WORK TO BE COMPLETED:
Repeat the listing below word for word, minus the pictures.

DATASET EXCERPT:

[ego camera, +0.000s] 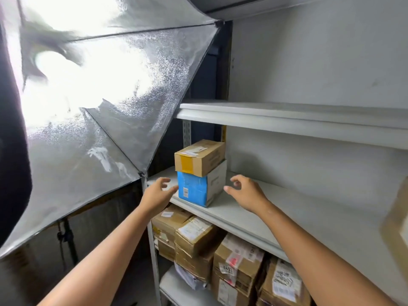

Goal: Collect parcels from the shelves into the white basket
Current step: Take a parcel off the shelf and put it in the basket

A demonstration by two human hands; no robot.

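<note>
A brown cardboard parcel (199, 156) with yellow tape lies on top of a blue and white box (198, 188) at the left end of the middle white shelf (276, 215). My left hand (160, 192) is open just left of the blue box, fingers spread and close to its side. My right hand (245, 191) is open to the right of the box, a small gap away from it. Neither hand holds anything. The white basket is not in view.
Several labelled cardboard parcels (220, 250) fill the shelf below. An empty white shelf (287, 117) runs above. A large silver softbox light (88, 107) crowds the left side. A blurred brown parcel (397, 221) sits at the right edge.
</note>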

TASK RESPONSE:
[ego camera, +0.000s] 

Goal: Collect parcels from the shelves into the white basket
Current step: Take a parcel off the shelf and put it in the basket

A demonstration by two human hands; no robot.

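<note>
A brown cardboard parcel (199, 156) with yellow tape lies on top of a blue and white box (198, 188) at the left end of the middle white shelf (276, 215). My left hand (160, 192) is open just left of the blue box, fingers spread and close to its side. My right hand (245, 191) is open to the right of the box, a small gap away from it. Neither hand holds anything. The white basket is not in view.
Several labelled cardboard parcels (220, 250) fill the shelf below. An empty white shelf (287, 117) runs above. A large silver softbox light (88, 107) crowds the left side. A blurred brown parcel (397, 221) sits at the right edge.
</note>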

No additional lines are needed for this answer.